WHAT YOU HAVE TO DO
Copy the listing exactly, please, and keep every picture out of it.
====
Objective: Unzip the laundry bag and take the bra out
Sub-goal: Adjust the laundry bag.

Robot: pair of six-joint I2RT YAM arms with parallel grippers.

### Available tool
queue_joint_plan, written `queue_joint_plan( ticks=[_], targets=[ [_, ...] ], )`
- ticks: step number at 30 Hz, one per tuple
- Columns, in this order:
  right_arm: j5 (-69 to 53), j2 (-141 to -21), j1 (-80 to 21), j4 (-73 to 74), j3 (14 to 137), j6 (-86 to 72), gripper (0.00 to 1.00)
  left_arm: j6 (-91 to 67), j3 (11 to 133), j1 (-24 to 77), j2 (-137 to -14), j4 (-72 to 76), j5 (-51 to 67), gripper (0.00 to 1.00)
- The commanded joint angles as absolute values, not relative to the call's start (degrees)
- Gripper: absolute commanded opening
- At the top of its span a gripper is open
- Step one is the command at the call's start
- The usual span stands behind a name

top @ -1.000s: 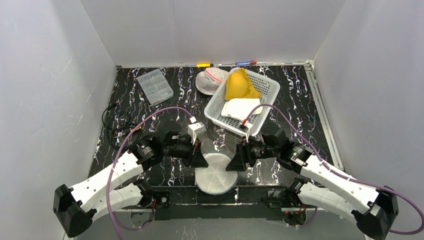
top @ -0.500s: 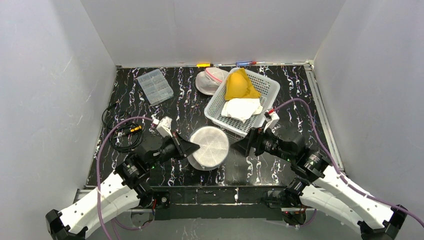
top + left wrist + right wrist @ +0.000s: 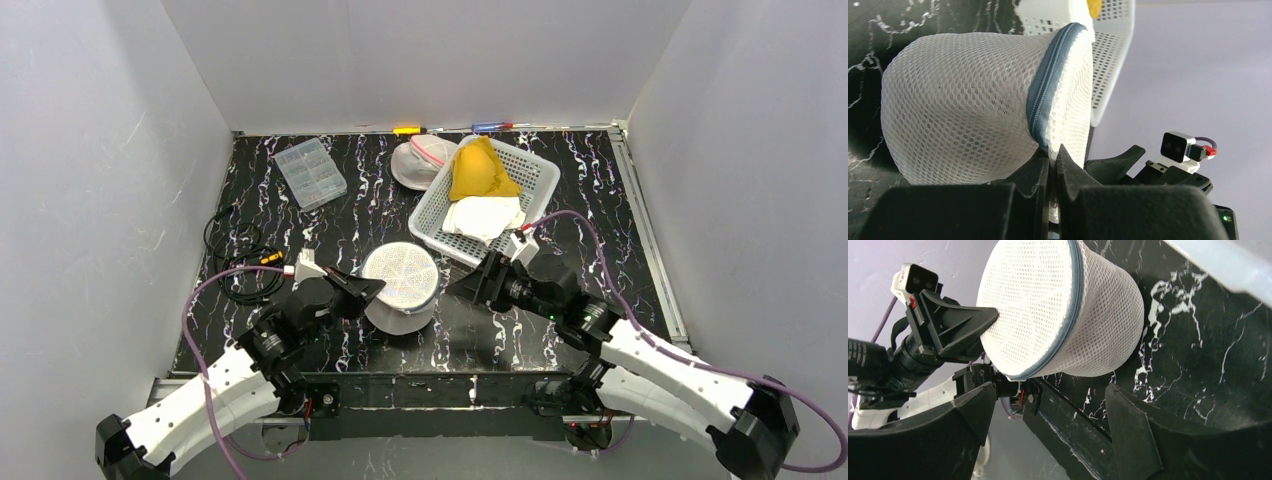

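Left tool (image 3: pixel 1052 152) is pinched shut on the bag (image 3: pixel 963 110), its two tips meeting on the mesh right where the grey zip (image 3: pixel 1048 85) runs down to them. Held there, it props the drum-shaped bag up with one round face skyward and the zip seam turned toward the other arm, which looks like a hold meant to steady the bag while the zip is worked. Right tool (image 3: pixel 1048 390) stands with its jaws wide apart and nothing between them, aimed at the bag from the far side but apart from it, probably lined up to take hold somewhere along the zip. The bag sits near the front middle of the desk (image 3: pixel 600 200), between the two arms, and its lower end seems to rest on the desk, though I cannot be sure it is not just lifted clear. The zip looks fully shut around the rim, so the unzipping is not yet begun. The zip's pull shows in no view; it may lie under the left tips, and that cannot be told. No bra can be made out through the mesh. Behind the bag stands a white basket (image 3: pixel 535 185) with a yellow cloth (image 3: pixel 478 170) in it, clear of both arms.
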State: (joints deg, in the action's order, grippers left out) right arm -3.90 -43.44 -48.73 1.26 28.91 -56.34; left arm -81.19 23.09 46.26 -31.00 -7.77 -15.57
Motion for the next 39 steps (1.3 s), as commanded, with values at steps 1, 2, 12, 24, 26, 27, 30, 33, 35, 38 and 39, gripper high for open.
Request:
queue_joint_plan(
  ticks=[1,2,12,24,26,27,30,33,35,38,39],
  targets=[
    [-5.34,-48.16,-49.51,-9.58,28.39,-63.41,0.82,-86.62,25.57,46.73,-34.09,-10.41,-18.41,0.00],
    [-5.02,-49.54,-50.03,-10.44,28.73,-63.92,0.78,-86.73,25.84,46.76,-34.70,-10.93,-18.25,0.00],
    [-3.30,-61.08,-53.32,-14.25,32.51,-67.24,0.55,-86.55,26.18,46.84,-36.14,-12.31,-17.49,0.00],
    [-4.15,-67.51,-54.13,-14.56,35.28,-66.12,0.20,-83.32,28.13,46.83,-37.23,-16.36,-15.29,0.10],
    [-3.89,-66.89,-54.10,-13.96,35.02,-65.84,0.04,-82.46,28.46,46.84,-36.97,-17.95,-14.69,0.22],
    [-3.56,-66.46,-54.12,-13.15,34.92,-65.95,0.01,-82.10,28.61,46.77,-36.73,-18.80,-14.34,0.30],
    [-3.17,-64.76,-54.12,-13.44,33.34,-66.79,0.01,-81.03,29.06,46.84,-35.58,-21.74,-13.06,0.57],
    [-3.22,-63.24,-53.99,-14.25,32.11,-67.72,0.01,-79.15,28.97,46.85,-34.43,-23.64,-11.32,0.73],
    [-3.74,-62.73,-54.00,-14.75,31.59,-68.40,0.01,-78.07,28.61,46.80,-33.90,-23.95,-10.17,0.79],
    [-4.73,-62.54,-53.97,-16.70,30.31,-70.11,0.01,-76.31,27.98,46.83,-33.81,-22.42,-7.98,0.83],
    [-5.03,-62.41,-54.01,-17.56,29.75,-70.68,0.01,-76.15,27.77,46.84,-33.94,-21.62,-7.19,0.83]
  ],
)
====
SOLUTION FOR THIS PROBLEM
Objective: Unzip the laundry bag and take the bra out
Sub-goal: Adjust the laundry bag.

Robot: pair of six-joint I2RT YAM arms with parallel grippers.

### Available tool
queue_joint_plan, written `queue_joint_plan( ticks=[_], targets=[ [_, ...] ], )`
- ticks: step number at 30 Hz, one per tuple
- Columns, in this order:
  right_arm: j5 (-69 to 53), j2 (-141 to -21), j1 (-80 to 21), j4 (-73 to 74), j3 (14 to 137), j6 (-86 to 72), gripper (0.00 to 1.00)
  left_arm: j6 (-91 to 67), j3 (11 to 133), j1 (-24 to 77), j2 (-137 to -14), j4 (-72 to 76), j5 (-51 to 67), gripper (0.00 to 1.00)
- The commanded joint angles as absolute values, not relative to the call's start (degrees)
- Gripper: absolute commanded opening
- At the top of its span a gripper is open
- Step one is the command at the call's start
- The usual span stands behind a name

top @ -1.000s: 
top @ -0.500s: 
top + left wrist + right wrist @ +0.000s: 

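Left tool (image 3: pixel 1052 152) is pinched shut on the bag (image 3: pixel 963 110), its two tips meeting on the mesh right where the grey zip (image 3: pixel 1048 85) runs down to them. Held there, it props the drum-shaped bag up with one round face skyward and the zip seam turned toward the other arm, which looks like a hold meant to steady the bag while the zip is worked. Right tool (image 3: pixel 1048 390) stands with its jaws wide apart and nothing between them, aimed at the bag from the far side but apart from it, probably lined up to take hold somewhere along the zip. The bag sits near the front middle of the desk (image 3: pixel 600 200), between the two arms, and its lower end seems to rest on the desk, though I cannot be sure it is not just lifted clear. The zip looks fully shut around the rim, so the unzipping is not yet begun. The zip's pull shows in no view; it may lie under the left tips, and that cannot be told. No bra can be made out through the mesh. Behind the bag stands a white basket (image 3: pixel 535 185) with a yellow cloth (image 3: pixel 478 170) in it, clear of both arms.
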State: (joints deg, in the action's order, grippers left out) right arm -3.90 -43.44 -48.73 1.26 28.91 -56.34; left arm -81.19 23.09 46.26 -31.00 -7.77 -15.57
Motion for the next 39 steps (1.3 s), as commanded, with values at steps 1, 2, 12, 24, 26, 27, 30, 33, 35, 38 and 39, gripper high for open.
Request:
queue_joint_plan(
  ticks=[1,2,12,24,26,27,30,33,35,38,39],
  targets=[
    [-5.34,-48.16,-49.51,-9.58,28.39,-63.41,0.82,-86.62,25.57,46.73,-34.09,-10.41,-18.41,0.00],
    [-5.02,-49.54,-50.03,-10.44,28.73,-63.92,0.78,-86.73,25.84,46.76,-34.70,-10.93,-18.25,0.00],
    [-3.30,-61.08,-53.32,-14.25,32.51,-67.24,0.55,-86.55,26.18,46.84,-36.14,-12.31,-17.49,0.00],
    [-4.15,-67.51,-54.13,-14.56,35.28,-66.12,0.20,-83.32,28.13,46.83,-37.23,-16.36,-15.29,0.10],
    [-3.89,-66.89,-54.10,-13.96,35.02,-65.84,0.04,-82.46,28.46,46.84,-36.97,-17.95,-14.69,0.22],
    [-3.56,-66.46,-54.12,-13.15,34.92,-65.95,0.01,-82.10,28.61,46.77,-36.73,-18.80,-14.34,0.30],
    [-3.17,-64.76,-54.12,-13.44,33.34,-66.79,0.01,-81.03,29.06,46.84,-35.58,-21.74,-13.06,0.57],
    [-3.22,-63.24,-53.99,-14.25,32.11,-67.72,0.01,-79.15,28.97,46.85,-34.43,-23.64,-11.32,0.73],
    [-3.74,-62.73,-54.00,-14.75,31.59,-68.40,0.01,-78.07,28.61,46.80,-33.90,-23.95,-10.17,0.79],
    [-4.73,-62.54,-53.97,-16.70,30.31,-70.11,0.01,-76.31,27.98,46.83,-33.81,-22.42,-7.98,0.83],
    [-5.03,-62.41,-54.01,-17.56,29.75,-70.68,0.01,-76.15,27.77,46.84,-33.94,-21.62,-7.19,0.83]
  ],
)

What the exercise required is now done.